Paper
12 September 2024 A fast and effective U-Net video dehazing network
Runxuan Xu, Weiming Zeng
Author Affiliations +
Proceedings Volume 13256, Fourth International Conference on Computer Vision and Pattern Analysis (ICCPA 2024); 1325620 (2024) https://doi.org/10.1117/12.3037953
Event: Fourth International Conference on Computer Vision and Pattern Analysis (ICCPA 2024), 2024, Anshan, China
Abstract
With ongoing research and development in deep learning technologies, an increasing array of deep learning techniques are being applied in single image and video dehazing. This paper argues that it is essential to achieve faster performance while maintaining frame coherence and overall accuracy. Therefore, this paper introduces a new video dehazing network. This network first constructs a Wavelet U-Net to learn the image’s periphery features and use Wavelet part to trains the network. Subsequently, this paper incorporates the MPG and MSR modules into the network.

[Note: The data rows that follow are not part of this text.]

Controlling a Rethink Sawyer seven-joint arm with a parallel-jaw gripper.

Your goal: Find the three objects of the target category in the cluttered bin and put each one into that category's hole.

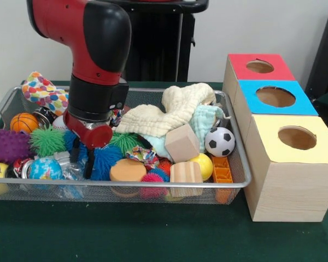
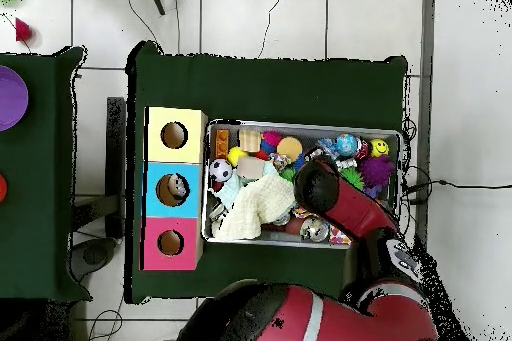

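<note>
Three boxes [image 1: 273, 131] with holes stood beside the bin [image 1: 238, 183], red, blue and yellow. From the front, the gripper [image 1: 82, 158] was down among the spiky balls [image 1: 46, 141], and I could not tell if it held anything. From above, the arm [image 2: 335, 197] hid it. The toys all seemed to lie in the bin, so the sorting looked hardly begun

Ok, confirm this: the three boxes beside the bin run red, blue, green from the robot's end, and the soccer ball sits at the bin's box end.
One thing is wrong: the third box is yellow, not green, as the front view shows. Red box, blue box and soccer ball stand as you said.
</note>
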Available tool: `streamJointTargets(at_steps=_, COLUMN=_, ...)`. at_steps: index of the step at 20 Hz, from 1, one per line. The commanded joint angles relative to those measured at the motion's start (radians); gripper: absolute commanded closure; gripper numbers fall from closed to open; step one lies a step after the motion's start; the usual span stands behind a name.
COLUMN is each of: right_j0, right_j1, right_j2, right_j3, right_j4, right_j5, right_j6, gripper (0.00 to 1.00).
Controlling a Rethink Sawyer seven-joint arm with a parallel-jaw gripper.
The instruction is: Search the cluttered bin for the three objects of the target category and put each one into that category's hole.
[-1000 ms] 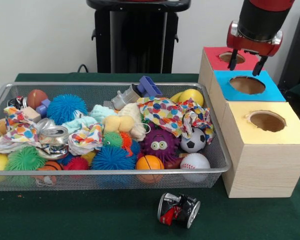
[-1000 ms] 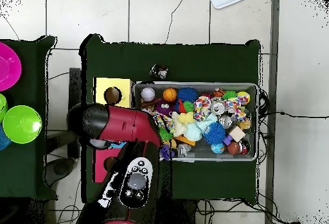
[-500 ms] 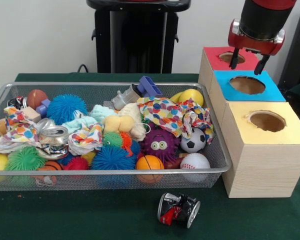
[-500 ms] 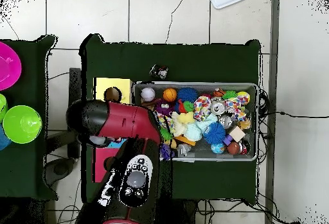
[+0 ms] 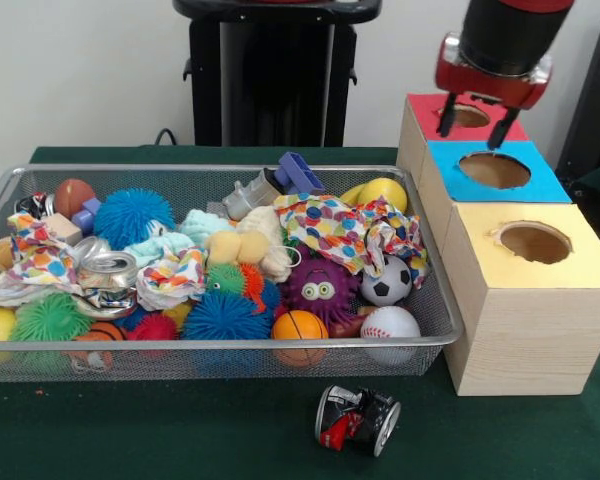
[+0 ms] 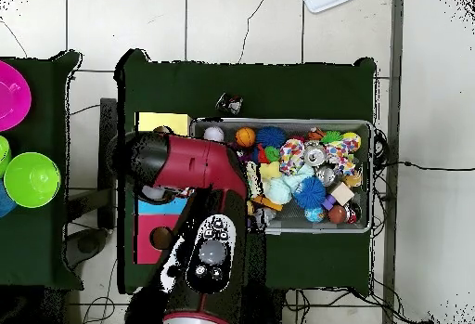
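Note:
My gripper (image 5: pixel 472 122) hangs open and empty above the red-topped box (image 5: pixel 428 110), its fingertips (image 5: pixel 445 124) straddling that box's hole (image 5: pixel 467 115). The blue-topped box (image 5: pixel 495 172) and the yellow-topped box (image 5: pixel 532 243) stand in a row nearer the camera, each with a round hole. The wire bin (image 5: pixel 210 355) is crammed with spiky balls, a soccer ball (image 5: pixel 387 281), a baseball (image 5: pixel 391 323), crushed cans (image 5: pixel 108 268), patterned cloths (image 5: pixel 342 229) and toy blocks. In the overhead view my arm (image 6: pixel 190 167) hides the gripper and part of the boxes.
A crushed can (image 5: pixel 357 418) lies on the green table outside the bin's front wall. In the overhead view a pink plate (image 6: pixel 11 96) and a green bowl (image 6: pixel 31 179) sit on a separate table to the left.
The gripper has shifted left and slightly up, from above the blue box's far edge to above the red box's hole. Overhead, the arm has swung toward the bin.

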Motion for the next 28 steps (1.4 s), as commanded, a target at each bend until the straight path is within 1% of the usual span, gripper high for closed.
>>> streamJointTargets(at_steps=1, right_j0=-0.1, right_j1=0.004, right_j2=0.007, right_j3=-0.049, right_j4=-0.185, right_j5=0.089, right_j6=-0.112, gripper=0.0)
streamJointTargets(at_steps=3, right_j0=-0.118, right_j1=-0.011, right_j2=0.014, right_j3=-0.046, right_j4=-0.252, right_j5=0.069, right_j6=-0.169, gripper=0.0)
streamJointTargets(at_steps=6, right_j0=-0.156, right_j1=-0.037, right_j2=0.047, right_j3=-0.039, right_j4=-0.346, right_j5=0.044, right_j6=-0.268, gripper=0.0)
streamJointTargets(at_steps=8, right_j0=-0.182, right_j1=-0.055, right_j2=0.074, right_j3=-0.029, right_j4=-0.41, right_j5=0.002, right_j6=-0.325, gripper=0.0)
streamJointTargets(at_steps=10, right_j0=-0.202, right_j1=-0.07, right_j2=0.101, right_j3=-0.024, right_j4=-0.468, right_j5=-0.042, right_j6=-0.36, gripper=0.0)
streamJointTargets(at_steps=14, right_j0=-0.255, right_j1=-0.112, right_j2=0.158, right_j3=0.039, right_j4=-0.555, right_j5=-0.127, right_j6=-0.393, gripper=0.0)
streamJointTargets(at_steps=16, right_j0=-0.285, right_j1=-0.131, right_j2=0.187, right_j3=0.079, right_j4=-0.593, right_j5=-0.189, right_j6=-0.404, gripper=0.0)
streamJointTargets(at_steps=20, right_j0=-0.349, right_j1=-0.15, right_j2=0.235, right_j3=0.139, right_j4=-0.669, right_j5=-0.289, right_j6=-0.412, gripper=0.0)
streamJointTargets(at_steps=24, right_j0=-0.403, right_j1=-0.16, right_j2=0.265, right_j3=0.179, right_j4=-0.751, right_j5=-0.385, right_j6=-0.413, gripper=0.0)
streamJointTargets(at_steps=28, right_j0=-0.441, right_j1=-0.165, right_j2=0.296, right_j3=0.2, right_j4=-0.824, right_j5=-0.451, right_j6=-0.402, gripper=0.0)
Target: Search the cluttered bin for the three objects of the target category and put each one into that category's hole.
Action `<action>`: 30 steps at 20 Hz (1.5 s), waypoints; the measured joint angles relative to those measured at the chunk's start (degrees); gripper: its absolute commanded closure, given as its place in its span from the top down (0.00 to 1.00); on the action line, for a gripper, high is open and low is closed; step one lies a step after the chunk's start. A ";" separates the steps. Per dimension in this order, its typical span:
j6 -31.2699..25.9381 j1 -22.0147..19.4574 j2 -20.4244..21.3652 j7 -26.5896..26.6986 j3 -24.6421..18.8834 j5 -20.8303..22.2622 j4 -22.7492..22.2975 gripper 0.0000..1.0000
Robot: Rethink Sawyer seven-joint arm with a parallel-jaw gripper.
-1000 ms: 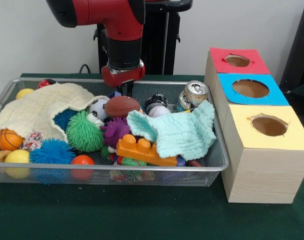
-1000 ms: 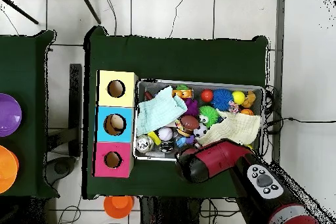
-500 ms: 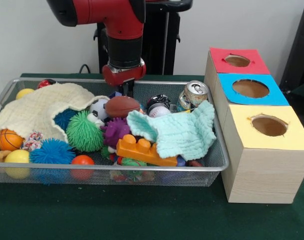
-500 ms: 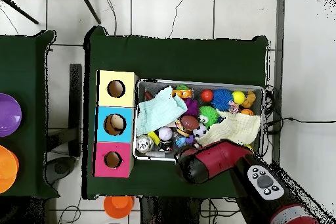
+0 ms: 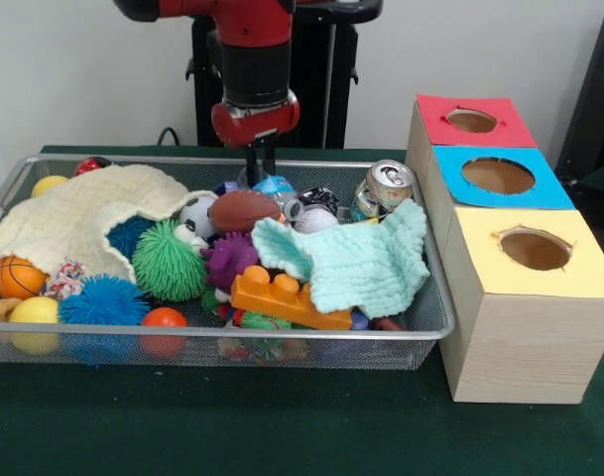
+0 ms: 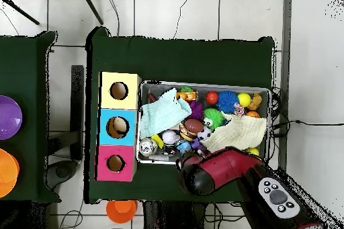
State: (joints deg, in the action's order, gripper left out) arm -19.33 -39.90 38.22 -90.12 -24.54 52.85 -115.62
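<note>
Front view: the red and black arm point(image 5: 252, 50) descends from above, and its tool point(image 5: 259, 171) hangs over the far rim of the wire mesh bin point(image 5: 282, 342), just above a light blue item point(image 5: 274, 185) whose kind cannot be told. Whether the tool's fingers stand apart or together cannot be told. The bin rests on the green worktop point(image 5: 232, 426). Inside it, a cream cloth point(image 5: 78, 213) covers the left part and a mint cloth point(image 5: 356, 263) lies at the right. Between the two cloths sit a brown toy football point(image 5: 242, 210), a small soccer ball point(image 5: 195, 213), a baseball point(image 5: 314, 220), a green spiky ball point(image 5: 168, 263), a purple spiky toy point(image 5: 227, 258) and an orange building brick point(image 5: 282, 297). A drink can point(image 5: 383, 188) leans at the far right corner. At the left end lie a small basketball point(image 5: 16, 278), a yellow ball point(image 5: 34, 319), a blue spiky ball point(image 5: 103, 302) and an orange ball point(image 5: 164, 322). Beside the bin stands a wooden box point(image 5: 520, 337) with three holes, topped red point(image 5: 472, 120), blue point(image 5: 498, 176) and yellow point(image 5: 535, 249).

Overhead view: the arm point(image 6: 222, 169) covers the bin's point(image 6: 205, 84) lower edge and hides the tool. The mint cloth point(image 6: 163, 113) lies next to the box point(image 6: 119, 127), the cream cloth point(image 6: 243, 130) toward the opposite end, and the football point(image 6: 192, 127) between them
</note>
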 measured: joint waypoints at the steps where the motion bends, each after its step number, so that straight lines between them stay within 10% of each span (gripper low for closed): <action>1: -0.01 -0.46 0.87 0.00 -0.59 -0.34 -0.67 0.00; 16: -1.21 -7.39 16.43 0.00 -10.88 -10.68 -8.06 0.00; 30: -5.86 -3.27 25.97 0.00 -15.39 -17.94 -10.44 0.00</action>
State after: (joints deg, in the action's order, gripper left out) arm -25.19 -43.18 64.19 -90.12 -39.92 34.91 -126.05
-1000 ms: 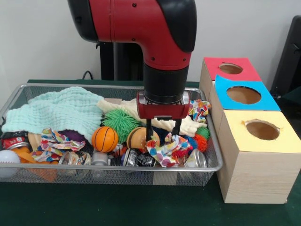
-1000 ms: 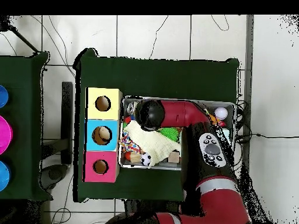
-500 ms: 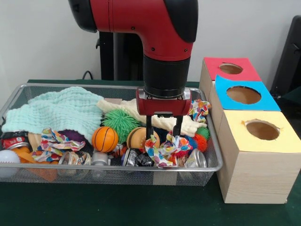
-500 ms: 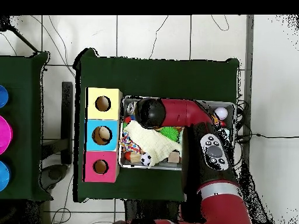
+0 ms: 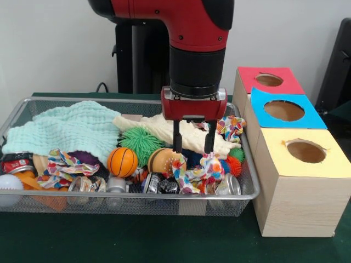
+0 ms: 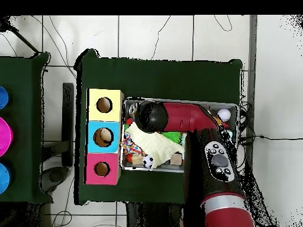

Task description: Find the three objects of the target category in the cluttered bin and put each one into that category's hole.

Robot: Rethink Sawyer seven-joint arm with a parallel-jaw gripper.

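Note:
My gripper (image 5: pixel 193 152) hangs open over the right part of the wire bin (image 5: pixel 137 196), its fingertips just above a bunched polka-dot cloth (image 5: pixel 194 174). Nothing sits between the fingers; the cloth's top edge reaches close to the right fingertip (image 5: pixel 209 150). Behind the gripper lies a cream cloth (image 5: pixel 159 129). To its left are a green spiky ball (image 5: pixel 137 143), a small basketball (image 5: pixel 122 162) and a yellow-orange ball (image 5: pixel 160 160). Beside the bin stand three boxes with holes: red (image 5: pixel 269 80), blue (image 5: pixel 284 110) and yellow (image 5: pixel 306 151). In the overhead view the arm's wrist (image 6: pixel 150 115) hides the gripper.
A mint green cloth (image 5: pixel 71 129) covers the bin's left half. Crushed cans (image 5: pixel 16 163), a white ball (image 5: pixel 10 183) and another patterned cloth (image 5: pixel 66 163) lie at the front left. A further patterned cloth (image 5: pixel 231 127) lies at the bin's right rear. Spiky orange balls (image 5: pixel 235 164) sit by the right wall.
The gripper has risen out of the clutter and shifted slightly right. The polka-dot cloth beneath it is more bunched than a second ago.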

The MPG module ensures coherence in dehazing effects, while the MSR module overall makes the restored images visually closer to reality. Our neural network, combining these three parts, performs better than most methods and is one of the most suitable methods for certain scenarios.
(2024) Published by SPIE. Downloading of the abstract is permitted for personal use only.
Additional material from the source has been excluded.